HowNutsAreTheDutch
- Available in: Dutch
- Owner: University of Groningen
- Creator: HowNutsAreTheDutch
- Commercial: No
- Registration: Required
- Launched: December 13, 2013
- Current status: 14000 members

= HowNutsAreTheDutch =

Online research platform on mental health

"How Nuts Are The Dutch" is an online research platform that became established on 13 December 2013 in the Netherlands. HowNutsAreTheDutch has been designed by researchers from the University of Groningen to support self-measurement of mental health for the entire population of The Netherlands. The project shows how crowdsourcing can be used for studying mental health in the general population. HowNutsAreTheDutch (HoeGekIsNL in Dutch) provides automatic personalized feedback on filled-out questionnaires to provide participants with more basic insight in their mental health, including a comparison with the scores of other participants. HowNutsAreTheDutch is meant to reduce mental health stigma and to promote a discrete categorization of mental health, by showing that all people have both personal strengths and weaknesses, and that most psychological characteristics are distributed continuously in the population. A background goal is to develop and evaluate personalized interventions to improve mood-related problems and social-emotional functioning. In the first year 13000 inhabitants of the Netherlands and Belgium participated.

== Background ==

The HowNutsAreTheDutch name has been reported to be inspired by the Pandora foundation. The Pandora foundation was a Dutch patient organization for people with mental health problems, which used posters with tongue-in-cheek sayings to inform the public and reduce mental health stigma. The HowNutsAreTheDutch project was created by scientists from different fields, including computer sciences, psychiatric epidemiology, psychology, and mathematics.

== Diary Study ==
Since the summer of 2014 HowNutsAreTheDutch provides an automated electronic diary study. This is also known as the ecological momentary assessment methodology. With this diary study participants can monitor their emotions, behaviour, somatic symptoms, and well-being over 30 days (3 times a day), which results in a personal network model. There is no financial compensation for taking part in the research; instead, if participants fill in the diary often enough they get a personal, automatically generated report in return. The web-platform uses automated vector autoregression models to determine cause-effect relationships between the measured features in the time series data. Results evidence substantial between-person variability in within-person associations. The diary study featured in the Dutch magazine "Psychologie" as a Quantified Self tool. Some researchers coupled data from commercially available sensors (i.e., their Apple Watch, Google Fit, Jawbone, NikeFuel, or Misfit) to their HowNutsAreTheDutch diary data to study the interaction between their physical and psychological processes.
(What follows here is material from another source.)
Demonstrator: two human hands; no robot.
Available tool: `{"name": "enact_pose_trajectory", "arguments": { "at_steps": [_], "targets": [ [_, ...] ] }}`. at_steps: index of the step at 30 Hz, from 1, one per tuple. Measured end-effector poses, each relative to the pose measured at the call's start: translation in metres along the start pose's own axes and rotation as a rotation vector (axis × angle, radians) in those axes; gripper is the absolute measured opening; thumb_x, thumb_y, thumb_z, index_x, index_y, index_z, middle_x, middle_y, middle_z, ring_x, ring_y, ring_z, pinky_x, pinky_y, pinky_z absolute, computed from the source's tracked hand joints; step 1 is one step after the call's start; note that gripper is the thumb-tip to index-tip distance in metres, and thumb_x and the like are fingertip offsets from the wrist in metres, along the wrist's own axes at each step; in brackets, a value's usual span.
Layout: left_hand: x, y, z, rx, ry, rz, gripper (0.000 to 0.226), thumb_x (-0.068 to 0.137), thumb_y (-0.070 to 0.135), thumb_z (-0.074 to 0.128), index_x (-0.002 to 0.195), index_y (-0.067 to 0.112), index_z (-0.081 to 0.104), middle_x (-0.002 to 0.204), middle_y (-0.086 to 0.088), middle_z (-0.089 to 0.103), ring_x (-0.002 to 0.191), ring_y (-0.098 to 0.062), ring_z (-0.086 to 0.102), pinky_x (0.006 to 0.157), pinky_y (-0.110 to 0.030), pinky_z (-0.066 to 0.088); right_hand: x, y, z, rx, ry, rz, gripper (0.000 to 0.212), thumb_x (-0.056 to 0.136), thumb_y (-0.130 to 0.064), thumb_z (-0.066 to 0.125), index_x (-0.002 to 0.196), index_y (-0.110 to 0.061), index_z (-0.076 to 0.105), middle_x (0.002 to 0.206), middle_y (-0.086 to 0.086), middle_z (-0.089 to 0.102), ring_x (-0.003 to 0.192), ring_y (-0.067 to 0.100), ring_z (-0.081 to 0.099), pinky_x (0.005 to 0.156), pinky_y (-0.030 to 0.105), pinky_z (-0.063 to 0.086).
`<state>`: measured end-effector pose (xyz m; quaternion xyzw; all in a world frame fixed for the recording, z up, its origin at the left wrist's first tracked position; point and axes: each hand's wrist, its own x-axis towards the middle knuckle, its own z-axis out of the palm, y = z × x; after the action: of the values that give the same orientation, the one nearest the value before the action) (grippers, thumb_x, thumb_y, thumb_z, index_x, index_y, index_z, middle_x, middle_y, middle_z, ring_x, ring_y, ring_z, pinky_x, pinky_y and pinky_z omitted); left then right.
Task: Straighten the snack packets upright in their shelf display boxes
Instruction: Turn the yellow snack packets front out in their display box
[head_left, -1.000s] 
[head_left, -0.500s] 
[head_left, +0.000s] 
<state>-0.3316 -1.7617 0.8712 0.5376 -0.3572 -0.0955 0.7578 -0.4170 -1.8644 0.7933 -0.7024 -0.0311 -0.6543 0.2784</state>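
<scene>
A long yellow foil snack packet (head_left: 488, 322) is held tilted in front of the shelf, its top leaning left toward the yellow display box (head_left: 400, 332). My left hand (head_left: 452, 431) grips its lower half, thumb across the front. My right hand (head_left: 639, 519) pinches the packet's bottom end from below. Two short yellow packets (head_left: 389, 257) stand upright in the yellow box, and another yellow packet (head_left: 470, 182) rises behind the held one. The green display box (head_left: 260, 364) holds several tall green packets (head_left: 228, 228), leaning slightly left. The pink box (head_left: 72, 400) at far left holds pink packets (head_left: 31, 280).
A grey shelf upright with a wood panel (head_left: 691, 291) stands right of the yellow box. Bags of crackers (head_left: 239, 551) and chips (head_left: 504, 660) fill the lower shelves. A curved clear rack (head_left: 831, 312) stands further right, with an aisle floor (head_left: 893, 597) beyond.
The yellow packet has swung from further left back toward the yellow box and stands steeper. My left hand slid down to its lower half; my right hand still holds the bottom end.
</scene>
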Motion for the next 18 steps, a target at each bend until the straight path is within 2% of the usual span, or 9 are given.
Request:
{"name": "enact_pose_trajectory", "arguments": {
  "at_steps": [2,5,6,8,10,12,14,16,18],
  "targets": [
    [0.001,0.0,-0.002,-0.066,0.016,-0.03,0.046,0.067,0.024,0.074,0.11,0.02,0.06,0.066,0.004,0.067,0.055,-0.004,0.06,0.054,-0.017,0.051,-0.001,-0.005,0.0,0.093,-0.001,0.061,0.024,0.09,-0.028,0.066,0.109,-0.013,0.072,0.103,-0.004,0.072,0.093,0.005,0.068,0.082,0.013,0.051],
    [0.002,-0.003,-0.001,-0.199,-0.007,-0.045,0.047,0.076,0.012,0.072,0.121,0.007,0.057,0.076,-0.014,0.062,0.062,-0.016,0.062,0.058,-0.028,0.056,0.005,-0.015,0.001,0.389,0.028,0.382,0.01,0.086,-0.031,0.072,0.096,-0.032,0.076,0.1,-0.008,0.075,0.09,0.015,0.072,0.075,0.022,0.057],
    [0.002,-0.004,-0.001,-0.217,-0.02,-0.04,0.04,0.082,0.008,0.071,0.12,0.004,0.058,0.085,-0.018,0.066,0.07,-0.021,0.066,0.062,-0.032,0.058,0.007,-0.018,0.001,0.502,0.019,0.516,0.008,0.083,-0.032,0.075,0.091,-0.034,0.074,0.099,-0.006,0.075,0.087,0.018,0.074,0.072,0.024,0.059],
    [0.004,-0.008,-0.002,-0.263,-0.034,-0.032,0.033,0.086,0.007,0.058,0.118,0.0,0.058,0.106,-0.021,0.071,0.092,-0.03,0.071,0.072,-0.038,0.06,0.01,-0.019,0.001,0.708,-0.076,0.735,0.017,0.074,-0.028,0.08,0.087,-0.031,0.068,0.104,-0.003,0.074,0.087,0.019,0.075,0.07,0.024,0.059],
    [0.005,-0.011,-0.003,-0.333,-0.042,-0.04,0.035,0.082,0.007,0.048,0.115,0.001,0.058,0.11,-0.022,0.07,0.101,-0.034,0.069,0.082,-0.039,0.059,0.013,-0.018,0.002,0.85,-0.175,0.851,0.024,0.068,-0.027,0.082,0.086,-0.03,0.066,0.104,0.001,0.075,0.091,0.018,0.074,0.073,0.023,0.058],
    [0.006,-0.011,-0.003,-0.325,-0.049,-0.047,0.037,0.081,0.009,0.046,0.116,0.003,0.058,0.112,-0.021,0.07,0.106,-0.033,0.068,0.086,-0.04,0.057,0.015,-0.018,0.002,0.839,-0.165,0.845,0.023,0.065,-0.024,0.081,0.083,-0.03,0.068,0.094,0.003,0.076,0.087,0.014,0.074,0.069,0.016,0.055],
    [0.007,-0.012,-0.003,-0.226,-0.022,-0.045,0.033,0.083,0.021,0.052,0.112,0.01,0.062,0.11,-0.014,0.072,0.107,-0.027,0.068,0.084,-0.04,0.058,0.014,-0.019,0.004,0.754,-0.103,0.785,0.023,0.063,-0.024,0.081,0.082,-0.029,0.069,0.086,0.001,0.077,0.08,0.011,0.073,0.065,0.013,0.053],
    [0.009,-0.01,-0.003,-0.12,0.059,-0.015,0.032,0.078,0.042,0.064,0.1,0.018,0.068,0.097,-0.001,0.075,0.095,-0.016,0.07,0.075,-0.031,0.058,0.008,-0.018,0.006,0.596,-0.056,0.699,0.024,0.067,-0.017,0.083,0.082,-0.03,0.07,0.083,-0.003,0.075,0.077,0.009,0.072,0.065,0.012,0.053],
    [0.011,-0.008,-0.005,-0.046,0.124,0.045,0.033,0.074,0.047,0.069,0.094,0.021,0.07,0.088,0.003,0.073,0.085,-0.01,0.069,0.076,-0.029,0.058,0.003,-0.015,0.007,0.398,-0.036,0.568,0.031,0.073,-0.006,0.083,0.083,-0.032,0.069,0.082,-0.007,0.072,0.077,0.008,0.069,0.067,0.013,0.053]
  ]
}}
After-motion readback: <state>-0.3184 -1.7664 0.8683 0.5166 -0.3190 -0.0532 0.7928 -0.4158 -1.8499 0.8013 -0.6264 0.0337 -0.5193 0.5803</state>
One study showed that positive affect and prosocial actions reinforce each other; Thus when an individual was feeling good in one six-hour period, they were more likely to do something prosocial in the next six hours, and vice versa, in line with the mood maintenance theory. Another study showed that negative affect predicted most differences in somatic symptoms between subjects, whereas positive affect predicted most variations in symptom levels within subjects. An increase in positive affect was followed by a decrease in somatic symptoms in the following 24 hours.

== Psychopathology ==
Psychological problems like major depression can be seen as complex dynamic systems in which symptom activation patterns can change suddenly (phase transitions). Researchers showed that people from the general Dutch population were not susceptible to these transitions whereas someone who had experienced a depression was, using mean field approximation.